I ended up reading an excellent article at http://www.infoq.com/articles/Rails-Performance ("A Look At Common Performance Problems In Rails"). Then I followed the author's suggestion to cache computations during request processing:
def estimated_costs
#estimated_costs ||=
begin
# tedious vector math
end
end
Because my worksheet does stuff like the above over and over, and then builds on those results to calculate some more rows, this resulted in a 90% speedup right off the bat. Should have been plain as day, but it started with just a few totals, then I showed the prototype to the customer, and it snowballed from there :)
I also wondered whether my array-based math might be inefficient, so I replaced the Ruby Arrays of numbers with NArray (http://narray.rubyforge.org/). The speedup was negligible but the code's cleaner, so it's staying that way.
Finally, I put some object caching in place. The "magic numbers" in the database only change a few times a year at most, and some of them are encrypted, but they need to be used in most of the calculations. That's low-hanging fruit ripe for caching, and it shaved off another 1.25 seconds.
I'll look at eager loading of associations next, as there's probably some time to save there, and I'll do a quick comparison of sending "just the data" vs sending the HTML, as #tadman suggested. About the only partial I can cache is the navigation sidebar. All of the other content depends on the request parameters.
Thanks for your suggestions!
Internally all partials are translated into a block of executable Ruby code and run through exactly the same runtime as any helper methods. Periodically you can see glimpses of this when a malformed template causes the generated code to fail to compile.
Although it stands to reason that helper methods are faster than partials, and a straightforward string interpolation is faster still, it's hard to say if the performance gain from this would make it worth pursuing. Rendering a very large number of partials can be a bottleneck in terms of logging in the development environment, but in a production environment their impact seems less severe.

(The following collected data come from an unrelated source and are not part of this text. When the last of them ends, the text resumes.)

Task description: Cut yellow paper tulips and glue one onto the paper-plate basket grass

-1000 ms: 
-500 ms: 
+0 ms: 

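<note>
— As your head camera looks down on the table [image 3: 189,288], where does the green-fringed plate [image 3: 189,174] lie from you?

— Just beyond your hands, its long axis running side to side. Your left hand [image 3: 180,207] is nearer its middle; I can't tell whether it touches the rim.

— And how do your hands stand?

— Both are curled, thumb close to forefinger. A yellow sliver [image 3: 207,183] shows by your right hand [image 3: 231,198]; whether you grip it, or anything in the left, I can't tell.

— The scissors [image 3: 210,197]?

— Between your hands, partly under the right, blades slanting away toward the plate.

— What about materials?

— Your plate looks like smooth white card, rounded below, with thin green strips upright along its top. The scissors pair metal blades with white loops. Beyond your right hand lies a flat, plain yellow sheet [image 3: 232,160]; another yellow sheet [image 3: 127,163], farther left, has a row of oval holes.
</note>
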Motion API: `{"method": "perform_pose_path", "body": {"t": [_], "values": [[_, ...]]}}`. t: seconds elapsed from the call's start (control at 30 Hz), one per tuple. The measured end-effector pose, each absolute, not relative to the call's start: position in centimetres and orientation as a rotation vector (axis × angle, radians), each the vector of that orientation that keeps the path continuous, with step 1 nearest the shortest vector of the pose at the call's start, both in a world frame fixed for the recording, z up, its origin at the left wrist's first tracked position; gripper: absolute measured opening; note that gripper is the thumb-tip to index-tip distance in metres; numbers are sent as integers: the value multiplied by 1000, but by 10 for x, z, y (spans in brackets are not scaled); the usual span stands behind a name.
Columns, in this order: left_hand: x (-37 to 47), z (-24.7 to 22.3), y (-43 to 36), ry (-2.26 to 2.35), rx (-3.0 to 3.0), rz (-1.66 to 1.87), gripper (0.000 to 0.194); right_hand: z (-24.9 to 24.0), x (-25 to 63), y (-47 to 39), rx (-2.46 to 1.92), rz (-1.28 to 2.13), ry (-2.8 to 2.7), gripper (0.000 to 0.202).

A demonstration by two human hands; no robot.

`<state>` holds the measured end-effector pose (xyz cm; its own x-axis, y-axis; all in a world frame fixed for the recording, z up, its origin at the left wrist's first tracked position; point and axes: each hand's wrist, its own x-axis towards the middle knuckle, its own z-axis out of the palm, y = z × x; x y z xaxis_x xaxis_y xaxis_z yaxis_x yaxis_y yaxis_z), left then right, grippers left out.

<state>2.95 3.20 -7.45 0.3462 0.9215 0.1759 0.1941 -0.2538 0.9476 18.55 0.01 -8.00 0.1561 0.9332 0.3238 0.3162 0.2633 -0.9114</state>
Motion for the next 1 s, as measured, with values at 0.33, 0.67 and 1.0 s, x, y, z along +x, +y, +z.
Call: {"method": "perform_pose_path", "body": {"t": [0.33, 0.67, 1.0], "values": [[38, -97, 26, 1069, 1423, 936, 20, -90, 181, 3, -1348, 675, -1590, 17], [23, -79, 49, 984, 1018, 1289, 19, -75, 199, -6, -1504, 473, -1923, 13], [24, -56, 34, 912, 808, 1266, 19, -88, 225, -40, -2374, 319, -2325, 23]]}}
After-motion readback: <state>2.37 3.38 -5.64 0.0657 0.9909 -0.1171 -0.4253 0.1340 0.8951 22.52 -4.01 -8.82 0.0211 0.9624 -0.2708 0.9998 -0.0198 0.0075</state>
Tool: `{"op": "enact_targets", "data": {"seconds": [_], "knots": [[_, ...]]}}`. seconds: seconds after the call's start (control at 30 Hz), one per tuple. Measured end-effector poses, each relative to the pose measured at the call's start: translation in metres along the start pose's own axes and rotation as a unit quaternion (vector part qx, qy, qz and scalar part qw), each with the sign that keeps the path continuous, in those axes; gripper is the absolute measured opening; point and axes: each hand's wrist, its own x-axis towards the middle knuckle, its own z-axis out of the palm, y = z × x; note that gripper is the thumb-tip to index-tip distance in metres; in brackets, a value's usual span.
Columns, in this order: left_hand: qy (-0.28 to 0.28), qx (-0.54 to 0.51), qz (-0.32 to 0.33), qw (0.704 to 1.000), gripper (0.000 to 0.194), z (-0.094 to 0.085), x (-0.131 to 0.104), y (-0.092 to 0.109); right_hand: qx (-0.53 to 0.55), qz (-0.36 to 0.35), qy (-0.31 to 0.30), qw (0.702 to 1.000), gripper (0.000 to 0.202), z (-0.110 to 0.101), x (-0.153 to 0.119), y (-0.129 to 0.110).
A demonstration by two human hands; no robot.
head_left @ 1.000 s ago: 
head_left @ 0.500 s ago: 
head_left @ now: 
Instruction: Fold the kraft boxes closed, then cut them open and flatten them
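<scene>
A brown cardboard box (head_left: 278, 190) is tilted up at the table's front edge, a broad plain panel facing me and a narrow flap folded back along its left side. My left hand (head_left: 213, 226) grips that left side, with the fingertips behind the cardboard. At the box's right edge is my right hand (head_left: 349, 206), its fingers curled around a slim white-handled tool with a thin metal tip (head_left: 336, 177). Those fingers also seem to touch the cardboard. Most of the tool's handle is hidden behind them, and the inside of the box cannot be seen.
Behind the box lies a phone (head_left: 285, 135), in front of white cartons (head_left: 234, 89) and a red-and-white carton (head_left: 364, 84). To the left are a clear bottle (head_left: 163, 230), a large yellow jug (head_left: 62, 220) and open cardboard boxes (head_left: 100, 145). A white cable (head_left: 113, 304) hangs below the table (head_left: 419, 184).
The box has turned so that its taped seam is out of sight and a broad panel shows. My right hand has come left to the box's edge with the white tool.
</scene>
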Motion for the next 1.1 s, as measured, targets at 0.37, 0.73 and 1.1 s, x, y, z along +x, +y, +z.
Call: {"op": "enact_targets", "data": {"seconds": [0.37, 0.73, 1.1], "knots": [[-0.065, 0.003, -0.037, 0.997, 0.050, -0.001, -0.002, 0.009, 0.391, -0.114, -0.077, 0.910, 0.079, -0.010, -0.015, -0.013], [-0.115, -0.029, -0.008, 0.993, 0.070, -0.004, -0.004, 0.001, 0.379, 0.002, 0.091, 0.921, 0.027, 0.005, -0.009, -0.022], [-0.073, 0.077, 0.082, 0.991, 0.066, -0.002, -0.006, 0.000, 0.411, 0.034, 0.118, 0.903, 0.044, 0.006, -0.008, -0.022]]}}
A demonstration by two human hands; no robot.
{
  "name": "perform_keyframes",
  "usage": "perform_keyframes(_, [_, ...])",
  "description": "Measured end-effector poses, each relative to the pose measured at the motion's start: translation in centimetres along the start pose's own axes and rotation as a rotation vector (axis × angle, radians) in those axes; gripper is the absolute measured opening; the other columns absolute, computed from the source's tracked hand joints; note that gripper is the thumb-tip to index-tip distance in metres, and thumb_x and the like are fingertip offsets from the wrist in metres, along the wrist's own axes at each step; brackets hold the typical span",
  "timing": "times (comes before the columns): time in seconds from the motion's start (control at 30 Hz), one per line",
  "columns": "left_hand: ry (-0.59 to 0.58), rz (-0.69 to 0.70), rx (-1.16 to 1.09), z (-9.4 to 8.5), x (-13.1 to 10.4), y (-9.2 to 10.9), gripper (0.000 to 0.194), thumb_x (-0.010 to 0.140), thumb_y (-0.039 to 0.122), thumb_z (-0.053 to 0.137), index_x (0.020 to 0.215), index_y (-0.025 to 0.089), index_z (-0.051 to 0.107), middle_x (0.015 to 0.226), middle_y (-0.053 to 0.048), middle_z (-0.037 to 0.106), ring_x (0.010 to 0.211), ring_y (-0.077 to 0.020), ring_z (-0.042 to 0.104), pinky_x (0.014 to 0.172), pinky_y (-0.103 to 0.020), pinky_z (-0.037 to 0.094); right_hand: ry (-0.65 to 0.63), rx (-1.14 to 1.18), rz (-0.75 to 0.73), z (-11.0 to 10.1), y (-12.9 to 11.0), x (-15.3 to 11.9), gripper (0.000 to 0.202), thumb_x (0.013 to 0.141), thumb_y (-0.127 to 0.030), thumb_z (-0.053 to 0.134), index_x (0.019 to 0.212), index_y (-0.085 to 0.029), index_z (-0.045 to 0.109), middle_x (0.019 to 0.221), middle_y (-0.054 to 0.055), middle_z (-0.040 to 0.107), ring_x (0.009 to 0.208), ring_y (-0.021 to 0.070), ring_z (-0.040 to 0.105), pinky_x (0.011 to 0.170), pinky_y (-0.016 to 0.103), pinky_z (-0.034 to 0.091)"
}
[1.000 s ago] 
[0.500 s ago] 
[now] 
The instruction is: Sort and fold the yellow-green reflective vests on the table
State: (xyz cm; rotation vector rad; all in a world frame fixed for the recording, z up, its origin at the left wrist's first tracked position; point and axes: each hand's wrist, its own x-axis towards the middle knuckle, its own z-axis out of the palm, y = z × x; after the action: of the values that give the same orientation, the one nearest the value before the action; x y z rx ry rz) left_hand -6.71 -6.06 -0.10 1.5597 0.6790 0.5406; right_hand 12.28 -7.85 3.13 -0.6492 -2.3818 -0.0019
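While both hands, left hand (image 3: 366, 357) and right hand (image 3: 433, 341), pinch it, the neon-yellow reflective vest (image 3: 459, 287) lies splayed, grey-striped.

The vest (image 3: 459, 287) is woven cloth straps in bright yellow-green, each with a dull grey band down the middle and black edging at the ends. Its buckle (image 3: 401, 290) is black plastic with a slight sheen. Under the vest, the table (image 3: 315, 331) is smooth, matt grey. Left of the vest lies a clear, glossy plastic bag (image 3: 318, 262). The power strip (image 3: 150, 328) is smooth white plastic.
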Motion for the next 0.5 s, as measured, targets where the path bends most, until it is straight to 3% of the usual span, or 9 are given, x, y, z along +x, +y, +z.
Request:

The only way to figure this one out is to benchmark your pages using two different rendering methods.
As you point out, caching is where you get the big gains. Using Memcached to save large chunks of pre-rendered HTML content can give you exponentially faster load times. Rendering 10,000 rows into HTML will always be slower than retrieving the same snippet from the Rails.cache subsystem.
It's also the case that the content you don't render is always rendered the quickest, so anything you can do to reduce the amount of content you generate for each helper call will provide big gains. If you're building a large spread-sheet style app that's entirely dependent on JavaScript, you may find that bundling up the data as a JSON array and expanding it client-side is significantly faster than unrolling the HTML on the server and shipping it over that way.